YOUR GOAL:
Each line in the material below must be transcribed exactly; no picture belongs in the copy.
——
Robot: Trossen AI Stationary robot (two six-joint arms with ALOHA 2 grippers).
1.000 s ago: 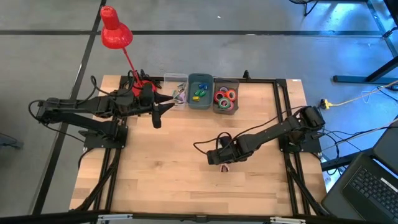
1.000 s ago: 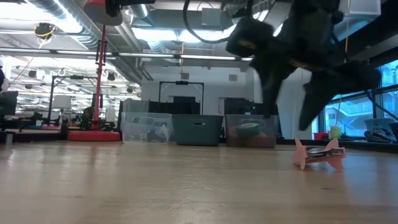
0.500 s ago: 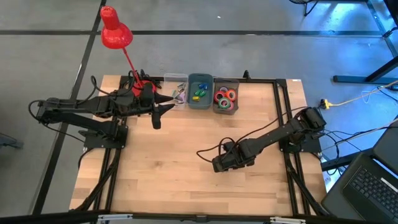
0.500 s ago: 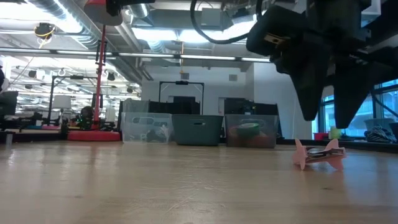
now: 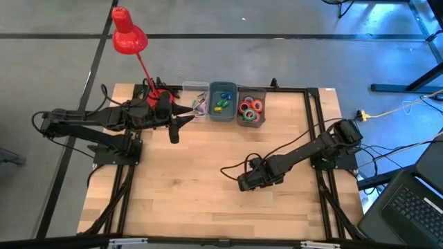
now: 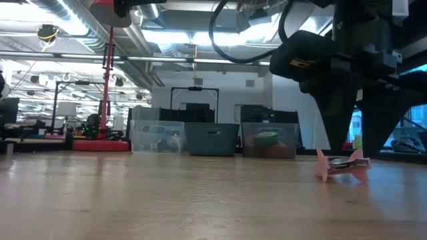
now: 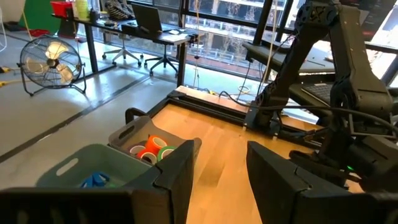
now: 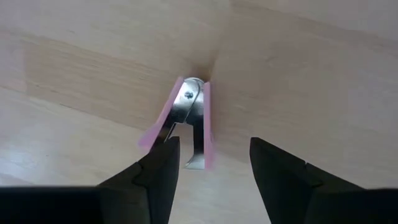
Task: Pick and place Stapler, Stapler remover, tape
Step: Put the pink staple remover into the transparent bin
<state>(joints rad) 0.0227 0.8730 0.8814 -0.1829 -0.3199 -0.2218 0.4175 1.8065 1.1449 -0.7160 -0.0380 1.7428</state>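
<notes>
Right gripper [image 8: 211,165] hangs directly over the pink staple remover [image 8: 186,121], fingers parted wide, one to each side of it, nothing held. The remover lies flat on the counter [image 5: 180,187], mid-width, toward the right front. To grip well, I judge I should drop straight until the fingertips [image 8: 165,155] bracket the pink wings, then close across them squarely. My right arm reaches low from the right edge, wrist pointing down. Left gripper [image 5: 181,123] waits half-open, empty, near the bins [image 5: 223,102] at the back edge.
</notes>
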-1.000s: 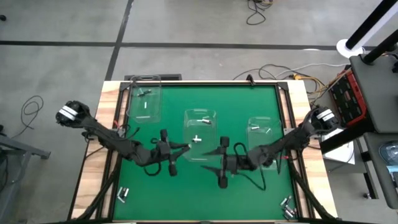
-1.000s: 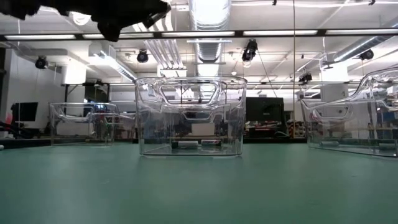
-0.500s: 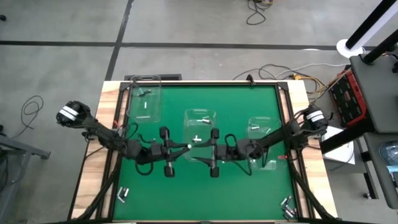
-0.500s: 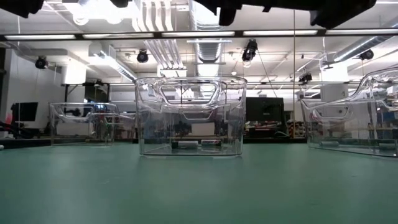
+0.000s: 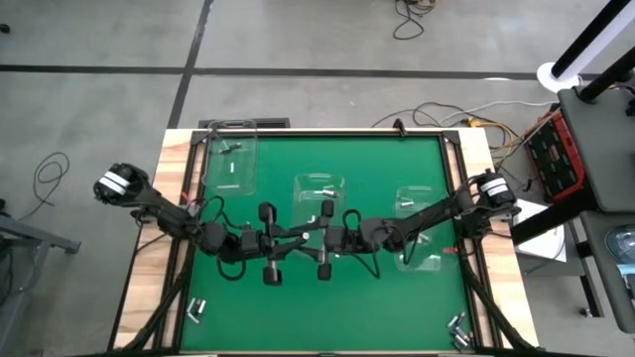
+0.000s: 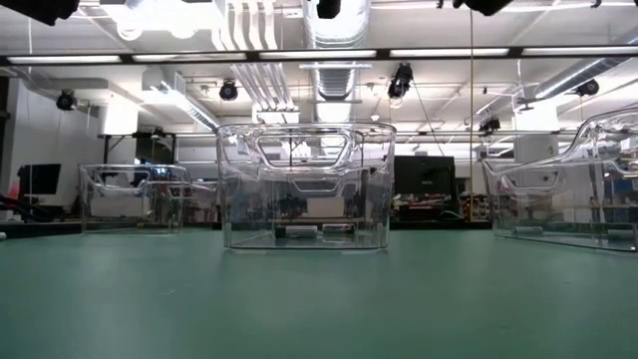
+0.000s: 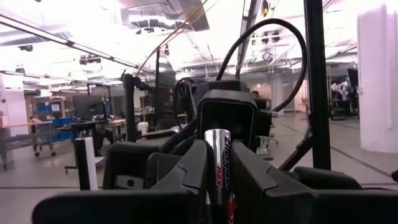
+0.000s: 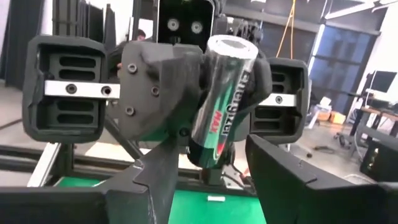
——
TASK RESPONSE:
Robot: Trossen AI Stationary robot (two six-joint arms with ALOHA 2 grippers).
1.000 s ago: 
1.000 s ago: 
0.500 s ago: 
0.500 s ago: 
now: 
now: 
now: 
now: 
Task: Pick and place Stapler, Stapler remover, tape
Step: Put the pink staple remover into the transparent bin
<state>(joints rad) 0.0227 0.8730 0.8814 -0.1829 -0.3199 -0.2218 0.4175 1.8065 1.1449 -0.7160 -0.0380 1.7428</state>
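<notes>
Right gripper [image 8: 211,165] hangs directly over the pink staple remover [image 8: 186,121], fingers parted wide, one to each side of it, nothing held. The remover lies flat on the counter [image 5: 180,187], mid-width, toward the right front. To grip well, I judge I should drop straight until the fingertips [image 8: 165,155] bracket the pink wings, then close across them squarely. My right arm reaches low from the right edge, wrist pointing down. Left gripper [image 5: 181,123] waits half-open, empty, near the bins [image 5: 223,102] at the back edge.
</notes>
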-1.000s: 
-1.000s: 
-0.500s: 
-0.500s: 
+0.000s: 
+0.000s: 
+0.000s: 
+0.000s: 

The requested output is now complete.